**ASSIGNMENT:**
Exactly as written, copy the lines of the data below from the first through the one containing "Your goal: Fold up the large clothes".

**DATA BELOW:**

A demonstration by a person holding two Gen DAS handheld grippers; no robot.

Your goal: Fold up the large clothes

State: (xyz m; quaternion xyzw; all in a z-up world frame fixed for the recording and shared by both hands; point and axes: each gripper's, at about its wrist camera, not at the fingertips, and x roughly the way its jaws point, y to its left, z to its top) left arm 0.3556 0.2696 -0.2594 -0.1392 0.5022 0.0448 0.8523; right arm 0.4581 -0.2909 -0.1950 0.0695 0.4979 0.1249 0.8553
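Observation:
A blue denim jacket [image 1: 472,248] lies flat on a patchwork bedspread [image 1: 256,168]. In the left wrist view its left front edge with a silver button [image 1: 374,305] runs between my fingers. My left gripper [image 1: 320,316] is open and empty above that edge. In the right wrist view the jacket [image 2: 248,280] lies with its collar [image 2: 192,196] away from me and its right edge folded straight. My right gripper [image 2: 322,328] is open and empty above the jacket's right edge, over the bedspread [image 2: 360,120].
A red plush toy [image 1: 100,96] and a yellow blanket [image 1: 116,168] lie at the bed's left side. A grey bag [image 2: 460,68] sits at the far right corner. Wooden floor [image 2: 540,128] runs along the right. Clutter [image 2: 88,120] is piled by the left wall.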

**TASK OUTPUT:**
A demonstration by a person holding two Gen DAS handheld grippers; no robot.

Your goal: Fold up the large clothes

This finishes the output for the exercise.